Posted on:2016-06-20Degree:MasterType:Thesis
Country:ChinaCandidate:Y K PengFull Text:PDF
GTID:2348330479454432Subject:Applied Statistics
Abstract/Summary:PDF Full Text Request
With the pace of reform and opening up, our country making big strides forward on the road of economic development, the people of the motherland also by poverty came to overall well-off, achieved a historic leap. At the same time, the city of our country also in according to their own route, active and rapid development, Beijing, Shanghai is a representative city of China, has embarked on a road of international metropolis.

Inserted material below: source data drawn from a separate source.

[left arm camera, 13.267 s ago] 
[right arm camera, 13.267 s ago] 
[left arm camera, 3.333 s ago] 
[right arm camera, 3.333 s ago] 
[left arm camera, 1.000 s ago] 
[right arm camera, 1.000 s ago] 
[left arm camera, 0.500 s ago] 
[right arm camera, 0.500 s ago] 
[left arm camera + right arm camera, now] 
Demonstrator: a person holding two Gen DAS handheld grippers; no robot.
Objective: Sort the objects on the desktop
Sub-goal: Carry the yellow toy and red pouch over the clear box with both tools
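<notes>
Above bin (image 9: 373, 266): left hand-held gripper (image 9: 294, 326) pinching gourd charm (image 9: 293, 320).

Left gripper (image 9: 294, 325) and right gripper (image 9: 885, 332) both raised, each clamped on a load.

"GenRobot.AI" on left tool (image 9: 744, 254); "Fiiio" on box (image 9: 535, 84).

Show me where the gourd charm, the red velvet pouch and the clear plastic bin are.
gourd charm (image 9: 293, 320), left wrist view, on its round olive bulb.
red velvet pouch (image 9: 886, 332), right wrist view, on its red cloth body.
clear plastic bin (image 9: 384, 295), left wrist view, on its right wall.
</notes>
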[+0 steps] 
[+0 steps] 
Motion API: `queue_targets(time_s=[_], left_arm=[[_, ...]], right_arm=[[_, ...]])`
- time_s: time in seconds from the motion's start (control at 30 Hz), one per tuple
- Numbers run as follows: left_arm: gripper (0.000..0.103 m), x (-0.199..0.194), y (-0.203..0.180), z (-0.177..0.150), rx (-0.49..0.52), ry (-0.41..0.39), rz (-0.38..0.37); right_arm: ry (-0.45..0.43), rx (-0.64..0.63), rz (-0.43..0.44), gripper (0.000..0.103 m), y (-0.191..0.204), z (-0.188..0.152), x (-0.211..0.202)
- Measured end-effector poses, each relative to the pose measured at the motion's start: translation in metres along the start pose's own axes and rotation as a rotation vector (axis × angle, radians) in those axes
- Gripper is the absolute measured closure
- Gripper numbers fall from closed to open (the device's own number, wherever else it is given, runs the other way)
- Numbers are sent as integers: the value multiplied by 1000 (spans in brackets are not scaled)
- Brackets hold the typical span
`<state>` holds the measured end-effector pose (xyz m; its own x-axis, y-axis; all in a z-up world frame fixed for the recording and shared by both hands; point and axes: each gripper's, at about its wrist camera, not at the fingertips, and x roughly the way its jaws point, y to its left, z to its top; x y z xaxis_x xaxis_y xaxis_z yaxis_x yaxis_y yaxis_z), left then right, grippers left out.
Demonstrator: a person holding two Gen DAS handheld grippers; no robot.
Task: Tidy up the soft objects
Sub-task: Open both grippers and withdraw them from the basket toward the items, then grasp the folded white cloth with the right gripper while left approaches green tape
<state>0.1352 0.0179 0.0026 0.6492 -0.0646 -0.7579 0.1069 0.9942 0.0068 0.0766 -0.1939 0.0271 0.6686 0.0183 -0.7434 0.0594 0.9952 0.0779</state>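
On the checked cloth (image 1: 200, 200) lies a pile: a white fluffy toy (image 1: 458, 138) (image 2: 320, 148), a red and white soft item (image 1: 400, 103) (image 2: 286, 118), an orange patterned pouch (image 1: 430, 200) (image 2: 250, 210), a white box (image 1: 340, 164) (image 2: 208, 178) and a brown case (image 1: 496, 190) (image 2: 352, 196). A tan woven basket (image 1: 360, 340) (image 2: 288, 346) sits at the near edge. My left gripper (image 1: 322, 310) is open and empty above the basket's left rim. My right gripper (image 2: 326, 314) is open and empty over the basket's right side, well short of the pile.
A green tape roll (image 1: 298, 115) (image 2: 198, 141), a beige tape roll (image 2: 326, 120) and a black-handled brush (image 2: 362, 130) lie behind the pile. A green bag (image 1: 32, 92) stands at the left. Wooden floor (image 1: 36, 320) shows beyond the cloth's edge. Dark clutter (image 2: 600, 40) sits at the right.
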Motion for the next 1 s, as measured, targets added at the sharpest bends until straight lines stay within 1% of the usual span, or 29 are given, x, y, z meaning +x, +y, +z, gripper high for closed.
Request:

However, in addition to these cities in the development of better, China still has a lot of urban public infrastructure construction is lagging behind, economic development is far lower than the national average standard, how to make better policy allows the city to obtain better development is a country's future development to test one of the worrying problem, and to be better for different cities to develop their own development plan, need to divide the city.Cluster analysis is an analysis technique in data mining, by judging between data object distance or correlation, data objects which are close to the condensed into clusters, the traditional clustering methods have many advantages, inevitably, there are some disadvantages, when dealing with complex high dimensional data may exist all kinds of problems. Therefore, this paper presents a new clustering model, using factor analysis to reduce the dimensionality of data set, and then use the rough set lower approximation set thought to avoid the traditional clustering method, the boundary is fuzzy. Finally, based on the idea of clustering analysis for data processing based on rough set.In this paper by the model on the urban statistical yearbook of China 2013 "provided by the data analysis, it is concluded that the classification results of a city and the result with the ordinary cluster analysis results were compared, to demonstrate the model's effectiveness.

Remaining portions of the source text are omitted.